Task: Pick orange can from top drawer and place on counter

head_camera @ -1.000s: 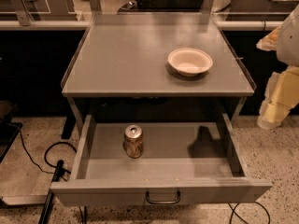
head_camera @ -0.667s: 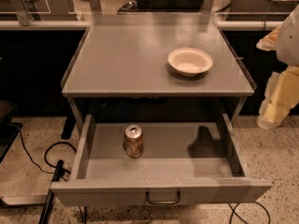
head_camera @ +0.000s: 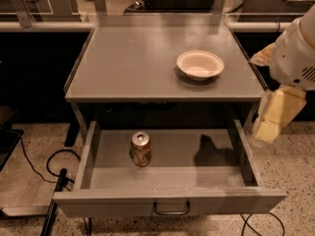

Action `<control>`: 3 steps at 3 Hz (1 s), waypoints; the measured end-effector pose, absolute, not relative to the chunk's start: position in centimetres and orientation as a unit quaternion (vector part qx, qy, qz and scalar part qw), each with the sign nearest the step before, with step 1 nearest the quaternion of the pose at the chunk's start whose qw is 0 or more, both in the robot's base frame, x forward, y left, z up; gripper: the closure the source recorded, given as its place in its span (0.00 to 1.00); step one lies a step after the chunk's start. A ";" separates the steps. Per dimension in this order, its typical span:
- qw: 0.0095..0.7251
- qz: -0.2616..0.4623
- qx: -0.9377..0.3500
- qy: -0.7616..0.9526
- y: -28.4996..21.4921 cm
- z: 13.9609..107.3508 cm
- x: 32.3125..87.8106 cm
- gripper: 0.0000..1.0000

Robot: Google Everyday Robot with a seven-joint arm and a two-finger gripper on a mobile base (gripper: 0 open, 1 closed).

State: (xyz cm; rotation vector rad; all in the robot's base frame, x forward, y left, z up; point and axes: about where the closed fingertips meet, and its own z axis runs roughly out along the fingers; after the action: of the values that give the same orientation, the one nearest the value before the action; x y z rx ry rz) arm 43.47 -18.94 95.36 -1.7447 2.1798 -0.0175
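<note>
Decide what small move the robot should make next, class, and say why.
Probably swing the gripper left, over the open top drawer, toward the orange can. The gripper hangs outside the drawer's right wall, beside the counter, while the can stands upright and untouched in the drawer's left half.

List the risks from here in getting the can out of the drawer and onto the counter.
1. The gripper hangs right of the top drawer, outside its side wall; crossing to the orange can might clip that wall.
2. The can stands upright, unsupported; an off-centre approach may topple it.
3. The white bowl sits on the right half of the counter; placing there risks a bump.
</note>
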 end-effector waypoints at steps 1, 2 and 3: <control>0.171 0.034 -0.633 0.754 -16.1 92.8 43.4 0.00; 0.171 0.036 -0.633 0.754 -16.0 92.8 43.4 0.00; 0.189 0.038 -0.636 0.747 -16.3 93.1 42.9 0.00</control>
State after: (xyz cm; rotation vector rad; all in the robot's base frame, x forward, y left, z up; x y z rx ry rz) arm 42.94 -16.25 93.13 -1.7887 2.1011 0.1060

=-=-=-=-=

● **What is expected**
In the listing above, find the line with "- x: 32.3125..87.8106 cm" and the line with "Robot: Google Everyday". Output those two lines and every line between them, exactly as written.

● **Result**
- x: 32.3125..87.8106 cm
- gripper: 0.0000..1.0000

Robot: Google Everyday Robot with a seven-joint arm and a two-finger gripper on a mobile base (gripper: 0 open, 1 closed).

The response to the exercise is complete.